© JUNGE FREIHEIT Verlag GmbH & Co.  www.jungefreiheit.de    31-32/99 30. Juli / 06. August 1999


Ein kluger Schachzug
von Detlef Kühn

Der FDP-Ehrenvorsitzende und frühere Bundeswirtschaftsminister Otto Graf Lambsdorff ist immer noch tatendurstig. Nun hat ihn Bundeskanzler Schröder als Nachfolger des ehemaligen Kanzleramtsministers Bodo Hombach zum Beauftragten für die "Stiftungsinitiative deutscher Unternehmen" ernannt. Als solcher soll er die Verhandlungen über einen Entschädigungsfonds für Zwangsarbeiter im Deutschen Reich weiterführen. Dabei dürfte Schröder auch innenpolitische Überlegungen angestellt haben. Zum einen ist ihm die Signalwirkung willkommen, die darin liegt, daß ein FDP-Politiker, der 1982 entscheidend zum Ende der sozialliberalen Koalition beigetragen hat, jetzt erneut eine interessante Aufgabe von einem sozialdemokratischen Bundeskanzler erhält. Das wird alle diejenigen in der FDP bestärken, die erwarten, daß die SPD die Liberalen bald wieder zum Regieren braucht. Zugleich ist es ein weiterer Warnschuß vor den Bug der Grünen, die einmal mehr daran erinnert werden, daß es notfalls auch ohne sie geht. Zum anderen hat die Berufung Lambsdorffs für Schröder aber auch einen entlastenden Effekt in einer politisch heiklen Angelegenheit, bei der der Erfolg alles andere als sicher ist.

Ob die von ehemaligen Zwangsarbeitern verklagten deutschen Firmen rechtlich überhaupt zu Zahlungen verpflichtet sind, ist durchaus zweifelhaft. Sie sind zur Beteiligung an dem geplanten Entschädigungsfonds bereit, weil sie die angedrohten Boykott-Maßnahmen gegen ihre Produkte fürchten. Allerdings wollen sie sicher sein, nicht danach erneut zur Kasse gebeten zu werden. Eine Lösung für dieses Problem zeichnet sich noch nicht ab, da keiner der künftigen Verhandlungspartner von Lambsdorff garantieren kann, daß nicht noch andere clevere Anwälte auf ähnlich gute Ideen für Sammelklagen von Nazi-Opfern kommen werden. Ein Scheitern der Mission Lambsdorffs liegt also durchaus im Bereich des Möglichen; dann könnte das Kanzleramt seine Hände in Unschuld waschen.

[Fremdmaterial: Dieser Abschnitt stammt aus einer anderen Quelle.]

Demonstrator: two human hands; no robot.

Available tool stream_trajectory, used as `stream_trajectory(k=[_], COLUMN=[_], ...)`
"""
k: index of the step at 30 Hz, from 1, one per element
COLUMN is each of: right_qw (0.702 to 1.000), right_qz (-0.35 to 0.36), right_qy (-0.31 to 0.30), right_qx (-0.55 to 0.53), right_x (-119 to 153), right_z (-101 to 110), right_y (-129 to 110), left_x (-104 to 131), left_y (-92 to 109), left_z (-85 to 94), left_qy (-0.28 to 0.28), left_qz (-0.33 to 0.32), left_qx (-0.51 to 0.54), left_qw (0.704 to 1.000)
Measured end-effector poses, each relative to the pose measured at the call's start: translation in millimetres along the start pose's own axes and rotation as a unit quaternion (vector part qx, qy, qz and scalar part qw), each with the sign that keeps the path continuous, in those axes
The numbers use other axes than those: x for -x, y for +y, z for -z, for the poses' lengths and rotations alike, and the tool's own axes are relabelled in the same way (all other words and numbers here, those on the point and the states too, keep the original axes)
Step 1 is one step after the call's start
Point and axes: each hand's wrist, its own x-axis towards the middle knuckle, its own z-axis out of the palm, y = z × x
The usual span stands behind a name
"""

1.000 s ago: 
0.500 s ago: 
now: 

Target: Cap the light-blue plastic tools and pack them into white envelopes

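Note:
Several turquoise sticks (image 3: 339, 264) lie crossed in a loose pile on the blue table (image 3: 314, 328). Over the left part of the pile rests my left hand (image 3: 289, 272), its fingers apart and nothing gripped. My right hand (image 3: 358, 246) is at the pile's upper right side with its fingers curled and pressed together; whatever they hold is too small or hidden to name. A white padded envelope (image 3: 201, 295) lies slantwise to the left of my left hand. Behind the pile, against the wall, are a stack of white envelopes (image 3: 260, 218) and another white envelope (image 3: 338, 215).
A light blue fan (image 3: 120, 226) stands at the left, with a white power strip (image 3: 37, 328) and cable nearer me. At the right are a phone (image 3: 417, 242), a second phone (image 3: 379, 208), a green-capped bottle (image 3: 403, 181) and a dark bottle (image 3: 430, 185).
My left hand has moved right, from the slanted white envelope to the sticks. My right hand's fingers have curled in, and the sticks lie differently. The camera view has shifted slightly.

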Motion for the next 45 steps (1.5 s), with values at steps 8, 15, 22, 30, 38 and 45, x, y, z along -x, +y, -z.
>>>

Kommt es aber trotz dieses Problems zu einer Einigung, werden sich Tausende und Abertausende ehemalige deutsche Zwangsarbeiter vor allem in der Sowjetunion fragen, warum die an ihnen begangenen Rechtsbrüche nicht zu Entschädigungen führen. Sie werden ihre Anfrage nicht zuletzt an den FDP-Politiker Lambsdorff richten, dem eine zufriedenstellende Antwort schwer fallen dürfte. Auch hierbei könnte sich der Bundeskanzler vornehm zurückhalten. Ein kluger Schachzug Schröders!

 

Detlef Kühn gehört seit 1965 der FDP an. Von 1966 bis 1970 war er wissenschaftlicher Mitarbeiter der Bundestagsfraktion, von 1972 bis 1991 Präsident des Gesamtdeutschen Instituts in Bonn, danach bis zu seinem Ausscheiden Ende 1998 Direktor der Sächsischen Landesanstalt für privaten Rundfunk und neue Medien in Dresden.